YOUR ASSIGNMENT
Using the records beneath, say how many lines contain the word "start", without comment.
[[ RECORDS FOR THIS TASK open ]]
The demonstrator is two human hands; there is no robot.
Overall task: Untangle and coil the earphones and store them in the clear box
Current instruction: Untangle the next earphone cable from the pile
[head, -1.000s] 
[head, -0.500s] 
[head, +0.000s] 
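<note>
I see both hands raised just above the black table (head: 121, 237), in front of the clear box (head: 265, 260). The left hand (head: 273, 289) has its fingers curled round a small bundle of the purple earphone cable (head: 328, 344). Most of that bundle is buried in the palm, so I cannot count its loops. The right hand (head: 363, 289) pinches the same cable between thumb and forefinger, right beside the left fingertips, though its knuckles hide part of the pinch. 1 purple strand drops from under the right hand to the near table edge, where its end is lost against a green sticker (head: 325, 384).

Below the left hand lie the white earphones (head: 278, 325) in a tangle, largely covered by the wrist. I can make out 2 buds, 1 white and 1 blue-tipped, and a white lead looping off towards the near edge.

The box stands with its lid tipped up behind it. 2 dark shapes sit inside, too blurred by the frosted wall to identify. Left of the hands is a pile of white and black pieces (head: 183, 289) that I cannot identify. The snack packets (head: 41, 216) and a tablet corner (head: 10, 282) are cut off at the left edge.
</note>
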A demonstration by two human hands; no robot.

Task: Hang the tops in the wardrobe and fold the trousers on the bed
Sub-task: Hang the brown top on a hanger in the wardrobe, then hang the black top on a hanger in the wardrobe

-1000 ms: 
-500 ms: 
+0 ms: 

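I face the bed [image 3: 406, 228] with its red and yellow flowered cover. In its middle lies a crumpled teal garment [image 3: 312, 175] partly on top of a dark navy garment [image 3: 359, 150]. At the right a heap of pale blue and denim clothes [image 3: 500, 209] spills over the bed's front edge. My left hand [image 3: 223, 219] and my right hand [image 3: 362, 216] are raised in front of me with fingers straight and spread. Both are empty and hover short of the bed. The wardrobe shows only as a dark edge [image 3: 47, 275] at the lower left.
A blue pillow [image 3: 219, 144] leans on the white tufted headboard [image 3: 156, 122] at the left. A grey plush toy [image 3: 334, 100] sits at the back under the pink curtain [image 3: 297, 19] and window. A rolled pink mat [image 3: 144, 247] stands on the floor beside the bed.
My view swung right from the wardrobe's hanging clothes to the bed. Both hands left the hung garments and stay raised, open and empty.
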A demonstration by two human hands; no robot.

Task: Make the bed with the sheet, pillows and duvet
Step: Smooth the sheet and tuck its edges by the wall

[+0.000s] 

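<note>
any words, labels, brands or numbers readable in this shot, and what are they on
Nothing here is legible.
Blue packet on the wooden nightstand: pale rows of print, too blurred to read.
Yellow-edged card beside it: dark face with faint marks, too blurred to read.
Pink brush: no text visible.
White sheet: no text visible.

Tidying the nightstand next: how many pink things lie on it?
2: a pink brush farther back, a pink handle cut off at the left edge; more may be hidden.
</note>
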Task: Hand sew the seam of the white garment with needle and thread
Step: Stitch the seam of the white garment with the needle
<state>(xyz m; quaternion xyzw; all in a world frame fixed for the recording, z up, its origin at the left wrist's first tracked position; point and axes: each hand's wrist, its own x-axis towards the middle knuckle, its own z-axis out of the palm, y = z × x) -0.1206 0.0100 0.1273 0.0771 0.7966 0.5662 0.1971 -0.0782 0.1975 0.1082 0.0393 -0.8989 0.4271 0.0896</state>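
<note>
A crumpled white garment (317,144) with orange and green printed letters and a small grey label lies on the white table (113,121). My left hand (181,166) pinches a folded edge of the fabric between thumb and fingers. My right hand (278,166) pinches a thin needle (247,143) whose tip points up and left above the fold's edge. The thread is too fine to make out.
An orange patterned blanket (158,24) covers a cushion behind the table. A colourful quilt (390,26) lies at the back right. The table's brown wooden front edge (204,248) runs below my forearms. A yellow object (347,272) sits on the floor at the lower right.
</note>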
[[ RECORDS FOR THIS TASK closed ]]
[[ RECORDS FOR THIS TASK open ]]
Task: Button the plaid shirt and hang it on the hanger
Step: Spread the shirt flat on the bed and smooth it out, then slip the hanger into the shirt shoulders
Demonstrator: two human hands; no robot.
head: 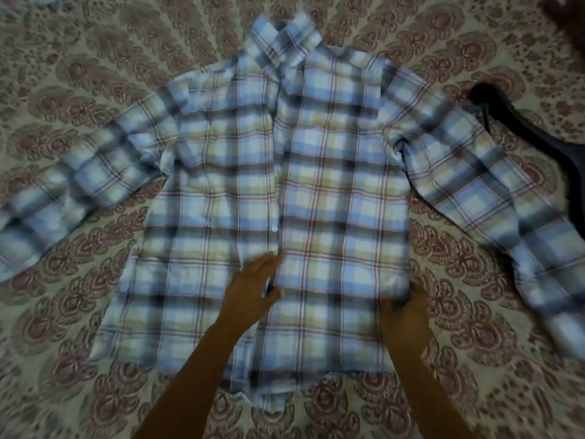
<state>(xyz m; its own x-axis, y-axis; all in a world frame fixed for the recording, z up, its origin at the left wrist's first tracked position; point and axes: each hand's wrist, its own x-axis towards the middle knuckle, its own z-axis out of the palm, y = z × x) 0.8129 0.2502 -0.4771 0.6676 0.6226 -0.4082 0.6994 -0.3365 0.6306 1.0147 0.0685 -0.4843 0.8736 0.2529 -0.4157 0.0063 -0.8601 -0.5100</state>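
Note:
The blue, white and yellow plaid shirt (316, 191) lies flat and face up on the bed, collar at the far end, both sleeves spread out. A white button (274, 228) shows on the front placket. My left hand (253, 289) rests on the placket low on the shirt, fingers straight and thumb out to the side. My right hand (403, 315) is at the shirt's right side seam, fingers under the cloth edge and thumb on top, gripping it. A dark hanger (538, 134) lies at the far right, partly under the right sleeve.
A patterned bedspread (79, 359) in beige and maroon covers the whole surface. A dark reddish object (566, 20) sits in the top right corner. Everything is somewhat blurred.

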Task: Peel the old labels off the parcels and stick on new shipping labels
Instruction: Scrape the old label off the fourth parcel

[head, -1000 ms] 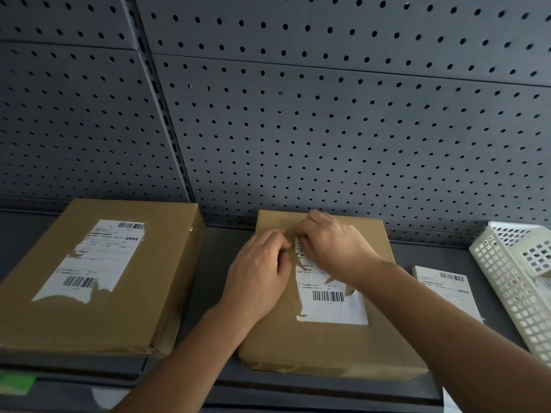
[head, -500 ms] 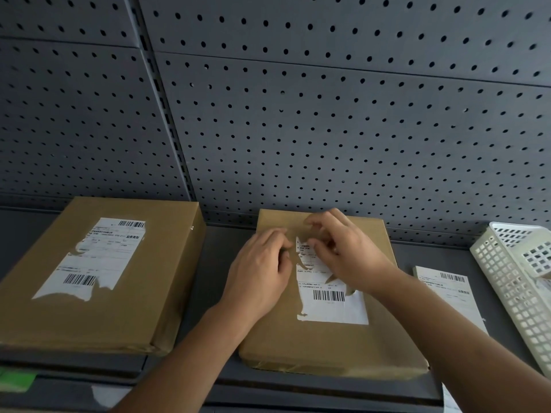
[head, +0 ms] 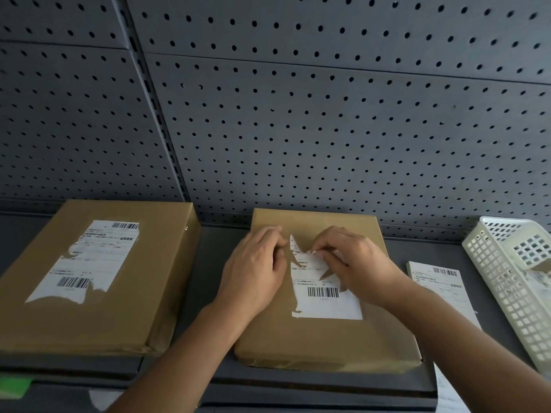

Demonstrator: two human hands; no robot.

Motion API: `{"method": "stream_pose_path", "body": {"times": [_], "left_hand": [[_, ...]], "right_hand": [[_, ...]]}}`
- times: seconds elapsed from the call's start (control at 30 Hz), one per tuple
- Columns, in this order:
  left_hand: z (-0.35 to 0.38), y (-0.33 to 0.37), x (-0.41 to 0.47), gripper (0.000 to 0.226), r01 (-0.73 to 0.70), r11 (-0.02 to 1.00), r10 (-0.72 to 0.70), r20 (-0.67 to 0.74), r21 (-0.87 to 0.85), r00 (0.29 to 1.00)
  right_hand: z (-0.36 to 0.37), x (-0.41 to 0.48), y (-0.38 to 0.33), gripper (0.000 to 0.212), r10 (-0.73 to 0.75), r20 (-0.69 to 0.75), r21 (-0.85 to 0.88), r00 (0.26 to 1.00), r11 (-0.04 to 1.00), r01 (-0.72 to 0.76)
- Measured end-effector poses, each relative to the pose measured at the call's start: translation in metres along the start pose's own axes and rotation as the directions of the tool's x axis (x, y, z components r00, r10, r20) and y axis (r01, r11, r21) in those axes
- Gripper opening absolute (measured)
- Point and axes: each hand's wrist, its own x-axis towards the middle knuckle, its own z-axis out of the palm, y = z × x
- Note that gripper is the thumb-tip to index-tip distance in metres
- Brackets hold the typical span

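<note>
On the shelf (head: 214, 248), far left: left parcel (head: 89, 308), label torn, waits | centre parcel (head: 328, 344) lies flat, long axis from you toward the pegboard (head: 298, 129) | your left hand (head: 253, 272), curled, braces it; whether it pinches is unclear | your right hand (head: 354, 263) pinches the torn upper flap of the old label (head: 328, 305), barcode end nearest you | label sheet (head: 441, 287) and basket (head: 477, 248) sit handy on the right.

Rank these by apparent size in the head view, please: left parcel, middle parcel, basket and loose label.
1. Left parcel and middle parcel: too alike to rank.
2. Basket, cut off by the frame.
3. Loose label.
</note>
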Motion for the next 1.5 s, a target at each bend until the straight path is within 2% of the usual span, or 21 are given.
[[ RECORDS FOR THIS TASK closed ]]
RESULT FOR THIS TASK
2